Sharemarket Set To Surge To New Heights
Sydney Morning Herald
Sunday April 28, 1996
The Australian stockmarket is poised to break its all-time high this week, provided Wall Street remains firm and commodity prices hold up.
The All Ordinaries index closed 9.7 points higher on Friday to finish at 2,326, only 14.6 points from its record level reached in February 1994.
"If (overseas markets) remain stable, the gold price continues to move upwards and commodity prices take a bit of an upward tick, there's no reason why the market shouldn't push through those all-time high levels," said Mr Jamie Spiteri of Shaw Stockbroking.
The market will open today, however, with little direction from US markets. On Friday night, the Dow Jones index rose just 1.1 point to 5,568.
Although Wall Street improved slightly over the week, American investors are uncertain as to the strength of the US economy.

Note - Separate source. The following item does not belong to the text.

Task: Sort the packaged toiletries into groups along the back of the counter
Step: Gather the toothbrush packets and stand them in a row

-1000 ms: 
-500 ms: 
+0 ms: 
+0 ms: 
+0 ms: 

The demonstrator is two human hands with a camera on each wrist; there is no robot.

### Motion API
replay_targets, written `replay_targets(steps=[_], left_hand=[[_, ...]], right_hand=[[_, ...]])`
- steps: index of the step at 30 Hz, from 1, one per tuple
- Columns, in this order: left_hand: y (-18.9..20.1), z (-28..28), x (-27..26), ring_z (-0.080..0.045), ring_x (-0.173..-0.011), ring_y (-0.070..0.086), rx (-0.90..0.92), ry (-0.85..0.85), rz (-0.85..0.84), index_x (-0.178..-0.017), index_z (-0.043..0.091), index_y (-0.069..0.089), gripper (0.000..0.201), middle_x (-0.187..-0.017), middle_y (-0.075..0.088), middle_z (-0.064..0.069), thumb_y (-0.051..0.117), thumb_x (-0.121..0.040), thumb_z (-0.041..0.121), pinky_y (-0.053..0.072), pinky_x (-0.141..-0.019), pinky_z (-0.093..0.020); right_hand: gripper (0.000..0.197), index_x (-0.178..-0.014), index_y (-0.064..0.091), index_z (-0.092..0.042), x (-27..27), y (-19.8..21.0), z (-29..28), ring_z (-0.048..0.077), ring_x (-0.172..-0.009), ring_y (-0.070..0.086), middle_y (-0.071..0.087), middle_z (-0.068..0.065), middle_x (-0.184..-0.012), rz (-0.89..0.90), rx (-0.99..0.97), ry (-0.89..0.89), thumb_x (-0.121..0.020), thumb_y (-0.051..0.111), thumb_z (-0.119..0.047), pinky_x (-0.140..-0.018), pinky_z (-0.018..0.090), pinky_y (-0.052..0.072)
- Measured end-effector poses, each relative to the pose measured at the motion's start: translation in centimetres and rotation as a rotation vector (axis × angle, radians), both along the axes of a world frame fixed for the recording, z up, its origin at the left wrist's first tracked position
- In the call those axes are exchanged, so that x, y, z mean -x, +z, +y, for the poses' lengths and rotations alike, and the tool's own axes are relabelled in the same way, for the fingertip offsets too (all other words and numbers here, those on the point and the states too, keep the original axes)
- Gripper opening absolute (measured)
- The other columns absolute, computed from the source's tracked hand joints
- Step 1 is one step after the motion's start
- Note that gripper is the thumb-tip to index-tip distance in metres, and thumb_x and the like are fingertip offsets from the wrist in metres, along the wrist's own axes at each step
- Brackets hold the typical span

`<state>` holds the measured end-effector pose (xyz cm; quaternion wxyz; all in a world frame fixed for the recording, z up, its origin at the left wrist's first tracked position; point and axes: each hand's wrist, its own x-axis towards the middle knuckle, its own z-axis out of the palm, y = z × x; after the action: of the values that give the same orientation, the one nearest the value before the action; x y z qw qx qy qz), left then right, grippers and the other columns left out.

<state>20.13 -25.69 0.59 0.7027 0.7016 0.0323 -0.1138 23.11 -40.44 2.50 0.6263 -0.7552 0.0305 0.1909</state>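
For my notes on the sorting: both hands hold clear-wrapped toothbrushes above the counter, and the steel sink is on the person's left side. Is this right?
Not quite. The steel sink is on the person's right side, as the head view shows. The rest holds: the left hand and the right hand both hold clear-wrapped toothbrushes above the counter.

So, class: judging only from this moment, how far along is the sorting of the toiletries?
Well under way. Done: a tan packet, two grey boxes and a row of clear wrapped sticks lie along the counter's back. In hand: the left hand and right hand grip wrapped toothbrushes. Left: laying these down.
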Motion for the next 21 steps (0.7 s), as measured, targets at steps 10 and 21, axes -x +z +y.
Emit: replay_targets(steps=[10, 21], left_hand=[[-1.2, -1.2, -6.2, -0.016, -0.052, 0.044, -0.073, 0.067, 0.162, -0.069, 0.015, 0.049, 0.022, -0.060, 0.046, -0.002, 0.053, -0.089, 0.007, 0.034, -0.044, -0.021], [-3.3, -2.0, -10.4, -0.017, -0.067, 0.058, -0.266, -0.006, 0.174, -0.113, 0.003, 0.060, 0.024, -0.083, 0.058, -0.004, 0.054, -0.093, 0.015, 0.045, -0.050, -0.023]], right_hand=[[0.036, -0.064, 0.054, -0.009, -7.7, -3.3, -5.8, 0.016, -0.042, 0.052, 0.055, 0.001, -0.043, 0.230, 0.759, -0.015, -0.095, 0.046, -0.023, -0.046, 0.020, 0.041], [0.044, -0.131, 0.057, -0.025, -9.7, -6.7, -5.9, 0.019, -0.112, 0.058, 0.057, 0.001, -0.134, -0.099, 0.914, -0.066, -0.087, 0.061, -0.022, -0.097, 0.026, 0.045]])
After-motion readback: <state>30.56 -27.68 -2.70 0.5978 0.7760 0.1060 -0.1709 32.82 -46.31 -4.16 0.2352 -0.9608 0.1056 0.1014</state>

Several crucial US economic reports will be released this week, including economic growth figures and the latest employment data and US bond dealers are waiting to see if the reports signal a change in official US interest rates.
Benchmark 30-year US Treasury paper was unchanged on Friday night. Despite uncertainty in US markets, which are a major influence on domestic markets, local investors remain optimistic.
The June Futures Share Price index, which acts as a forecast to the All Ordinaries position at the end of the quarter, is at 2,358 - a 32-point premium to the physical market.
The optimism was fuelled by the release of subdued inflation and wages data last week, which sparked hopes of a cut in interest rates and increased corporate earnings expectations.
Mr Robert Hyden of ANZ McCaughan also pointed to the takeover activity in the small-to-medium stocks as a factor underpinning the sharemarket. There have been a rash of takeovers in both resources and industrial stocks and that is a trend tipped to continue. However, several brokers questioned the market's long-term future. Mr Lee Iafrate of D&D Tolhurst predicted that poor financial-year results could dampen the bullishness.
He said company profit results needed to reflect the improved outlook for inflation and wages. "There's still a bit of uncertainty about the wages environment ... my personal view is that we're not going to have a big rally from here on in.
"We might get there (to the record) and come back a bit."
Mr David Perry of Austock Brokers said: "Provided we don't get a fallback on Wall Street we'll probably see it break the record in the next couple of days. How far it'll go and whether it'll hold ... but there's underlying confidence and bullishness, that's reflected in the Futures index."